# The task:
Go to the line containing "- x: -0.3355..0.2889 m" in the records below and print it and every following line exactly, on through the line containing "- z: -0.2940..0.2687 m", then stop.

Data entries:
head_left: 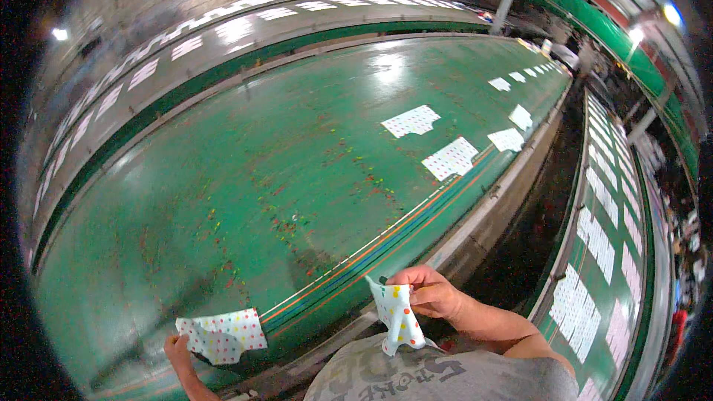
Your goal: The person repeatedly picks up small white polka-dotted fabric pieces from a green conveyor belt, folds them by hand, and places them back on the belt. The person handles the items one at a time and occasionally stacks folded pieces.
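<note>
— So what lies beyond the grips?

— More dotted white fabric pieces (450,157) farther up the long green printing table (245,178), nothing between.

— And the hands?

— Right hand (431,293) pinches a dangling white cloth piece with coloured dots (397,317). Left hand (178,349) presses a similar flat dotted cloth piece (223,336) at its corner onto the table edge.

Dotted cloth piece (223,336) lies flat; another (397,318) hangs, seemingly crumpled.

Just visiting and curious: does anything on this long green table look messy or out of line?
Small red, yellow and orange paint specks litter the long green table. The white dotted fabric piece under the left hand lies crooked, one corner lifted; farther white dotted pieces lie flat.
</note>
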`<action>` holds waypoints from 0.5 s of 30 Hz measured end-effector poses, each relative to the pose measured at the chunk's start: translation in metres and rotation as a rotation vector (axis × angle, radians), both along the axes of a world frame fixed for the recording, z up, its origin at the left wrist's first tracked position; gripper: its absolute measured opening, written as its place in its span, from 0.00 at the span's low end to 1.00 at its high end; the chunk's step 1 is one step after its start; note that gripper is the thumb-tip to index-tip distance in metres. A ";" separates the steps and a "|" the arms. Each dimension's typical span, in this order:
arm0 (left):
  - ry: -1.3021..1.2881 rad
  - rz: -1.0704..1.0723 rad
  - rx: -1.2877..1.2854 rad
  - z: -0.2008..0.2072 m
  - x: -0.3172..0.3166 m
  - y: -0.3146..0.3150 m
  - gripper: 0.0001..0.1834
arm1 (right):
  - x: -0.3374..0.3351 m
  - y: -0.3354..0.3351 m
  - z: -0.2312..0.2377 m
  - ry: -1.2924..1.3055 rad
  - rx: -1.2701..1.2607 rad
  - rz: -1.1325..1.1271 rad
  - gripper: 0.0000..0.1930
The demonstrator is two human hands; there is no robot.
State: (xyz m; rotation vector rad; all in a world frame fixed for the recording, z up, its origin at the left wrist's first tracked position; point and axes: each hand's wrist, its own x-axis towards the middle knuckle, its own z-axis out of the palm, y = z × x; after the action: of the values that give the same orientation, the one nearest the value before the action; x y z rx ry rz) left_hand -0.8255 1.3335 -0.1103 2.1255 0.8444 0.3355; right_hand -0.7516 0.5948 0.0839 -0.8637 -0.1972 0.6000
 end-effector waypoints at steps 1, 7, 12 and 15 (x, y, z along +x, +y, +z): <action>-0.099 0.073 -0.304 0.013 0.000 -0.015 0.11 | -0.001 -0.007 0.001 -0.020 0.008 -0.005 0.09; -0.462 -0.103 -0.715 0.117 0.038 -0.170 0.21 | -0.001 -0.057 -0.003 -0.028 0.189 -0.051 0.07; -0.567 -0.201 -0.661 0.180 0.080 -0.329 0.31 | -0.010 -0.134 0.000 -0.028 0.212 -0.117 0.07; -0.622 -0.301 -0.728 0.206 0.101 -0.413 0.32 | -0.020 -0.195 -0.001 0.001 0.198 -0.193 0.06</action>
State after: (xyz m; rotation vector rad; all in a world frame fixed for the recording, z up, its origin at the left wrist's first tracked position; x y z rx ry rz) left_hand -0.7241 0.9207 0.0960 1.3158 0.2121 0.4183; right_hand -0.7713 0.3998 0.0825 -0.6816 -0.1672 0.3931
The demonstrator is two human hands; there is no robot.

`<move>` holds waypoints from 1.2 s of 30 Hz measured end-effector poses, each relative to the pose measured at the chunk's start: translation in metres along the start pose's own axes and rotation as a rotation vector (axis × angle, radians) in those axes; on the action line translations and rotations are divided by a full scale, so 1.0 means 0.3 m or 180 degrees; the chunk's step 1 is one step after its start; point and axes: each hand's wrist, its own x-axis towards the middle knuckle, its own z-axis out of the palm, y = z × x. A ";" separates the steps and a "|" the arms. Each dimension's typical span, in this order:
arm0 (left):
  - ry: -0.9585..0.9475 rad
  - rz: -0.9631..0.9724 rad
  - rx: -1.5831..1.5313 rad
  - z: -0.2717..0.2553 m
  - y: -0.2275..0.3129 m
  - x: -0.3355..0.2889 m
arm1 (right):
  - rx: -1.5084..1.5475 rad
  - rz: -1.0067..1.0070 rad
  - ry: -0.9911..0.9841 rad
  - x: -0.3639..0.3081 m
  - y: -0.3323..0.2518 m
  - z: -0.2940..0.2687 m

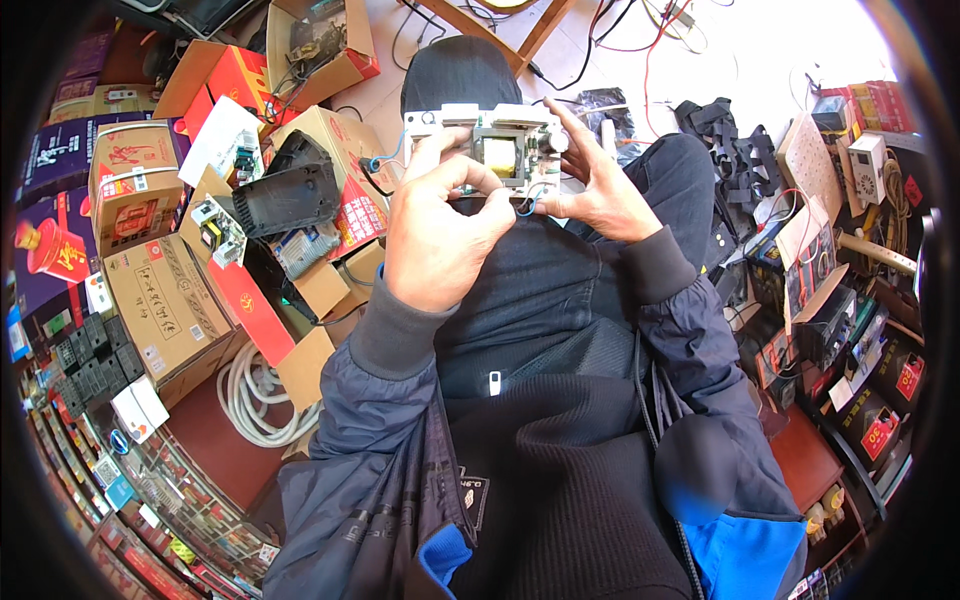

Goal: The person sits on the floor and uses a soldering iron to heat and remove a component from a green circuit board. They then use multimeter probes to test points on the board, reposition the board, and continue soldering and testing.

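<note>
Black-cuffed left hand [435, 235] and right hand [607, 192] grip the circuit board [500, 156] at opposite ends above the lap [530, 275]; a slack hold could drop it, and its looping blue wire [376, 164] could snag on the carton [325, 130] left of the lap.

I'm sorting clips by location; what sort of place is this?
Probably an electronics repair shop or workroom: the left hand and right hand hold a circuit board, another board sits among cardboard boxes, and white cable lies coiled nearby.

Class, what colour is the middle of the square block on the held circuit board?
Yellow: the block's middle shows best in the head view.
</note>
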 end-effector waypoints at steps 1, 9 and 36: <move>0.0042 0.0048 0.0034 0.002 -0.008 -0.002 | 0.0025 -0.0010 0.0007 -0.001 0.004 0.000; 0.0345 0.0189 -0.0108 0.007 -0.027 -0.039 | -0.0328 0.0202 0.0238 -0.046 0.005 -0.010; -0.0842 -0.1839 -0.3307 0.189 -0.101 -0.142 | -0.2016 -0.0856 0.0986 -0.262 -0.177 0.132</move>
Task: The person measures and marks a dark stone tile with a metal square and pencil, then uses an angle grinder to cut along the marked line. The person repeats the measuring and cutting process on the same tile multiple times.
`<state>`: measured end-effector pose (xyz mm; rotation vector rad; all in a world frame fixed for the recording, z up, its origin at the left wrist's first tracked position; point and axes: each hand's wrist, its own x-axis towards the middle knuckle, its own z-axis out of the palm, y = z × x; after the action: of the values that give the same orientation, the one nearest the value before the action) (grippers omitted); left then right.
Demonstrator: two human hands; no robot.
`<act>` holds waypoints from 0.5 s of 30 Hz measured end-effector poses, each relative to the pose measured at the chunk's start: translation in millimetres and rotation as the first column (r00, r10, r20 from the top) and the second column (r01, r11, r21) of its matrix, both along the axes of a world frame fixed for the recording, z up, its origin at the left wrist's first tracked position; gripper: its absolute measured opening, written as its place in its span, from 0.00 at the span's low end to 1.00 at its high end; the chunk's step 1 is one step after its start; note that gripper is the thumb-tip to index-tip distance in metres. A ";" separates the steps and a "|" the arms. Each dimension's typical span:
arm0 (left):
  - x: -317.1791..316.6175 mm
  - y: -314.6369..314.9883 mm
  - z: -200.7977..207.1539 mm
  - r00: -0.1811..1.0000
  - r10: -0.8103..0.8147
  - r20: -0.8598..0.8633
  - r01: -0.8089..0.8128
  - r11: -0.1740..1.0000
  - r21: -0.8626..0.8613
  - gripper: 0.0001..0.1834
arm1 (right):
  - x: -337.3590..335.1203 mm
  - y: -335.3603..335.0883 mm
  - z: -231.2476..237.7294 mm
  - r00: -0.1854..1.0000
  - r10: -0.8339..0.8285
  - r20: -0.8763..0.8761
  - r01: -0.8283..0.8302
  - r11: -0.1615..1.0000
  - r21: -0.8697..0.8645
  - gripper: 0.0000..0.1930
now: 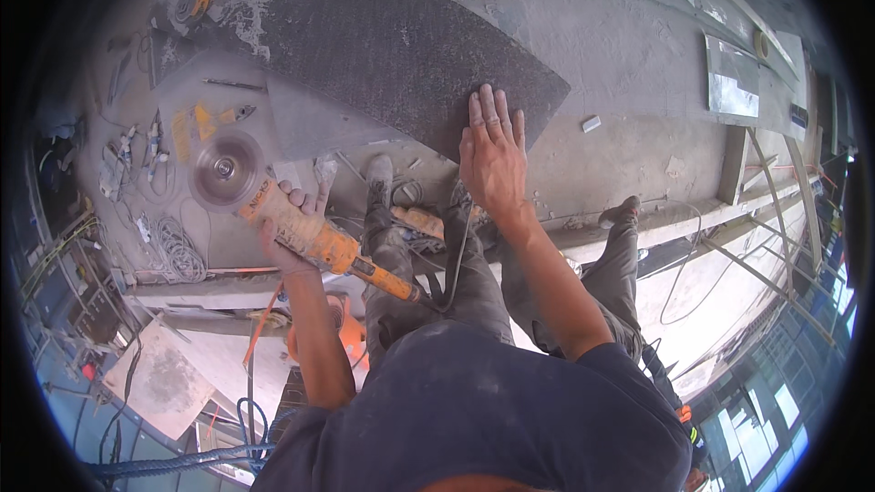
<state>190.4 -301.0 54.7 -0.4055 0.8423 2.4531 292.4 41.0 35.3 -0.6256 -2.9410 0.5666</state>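
Observation:
My left hand (pixel 286 253) is wrapped round the dusty orange body of an angle grinder (pixel 330 248). The grinder's round metal disc (pixel 225 170) points to the far left, apart from the slab; whether it spins I cannot tell. A cord runs from the handle's rear end near my legs. Ahead of me lies a large dark, rough-faced stone slab (pixel 392 46), with pale dust at its left part and a pointed right end. My right hand (pixel 495 159) lies flat on the slab near that end, fingers stretched out and holding nothing.
An orange tape measure (pixel 193 5) lies at the slab's far left. Left of me are yellow pieces (pixel 204 118), a coiled cable (pixel 180 251) and loose tools. A shiny sheet (pixel 732 77) lies far right. Another person's leg (pixel 618 260) stands close at my right; blue rope (pixel 182 465) hangs lower left.

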 end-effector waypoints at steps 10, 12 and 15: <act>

# Solution:
  - x: -0.3355..0.2889 m
arm1 (right):
  - rx: -1.5084..1.5475 rad
  - rz: -1.0067..1.0070 rad
  - ry: -0.9911..0.9841 rad
  - x: -0.3639..0.3081 m
  - y: -0.3323..0.2518 m
  - z: -0.2940..0.2687 m

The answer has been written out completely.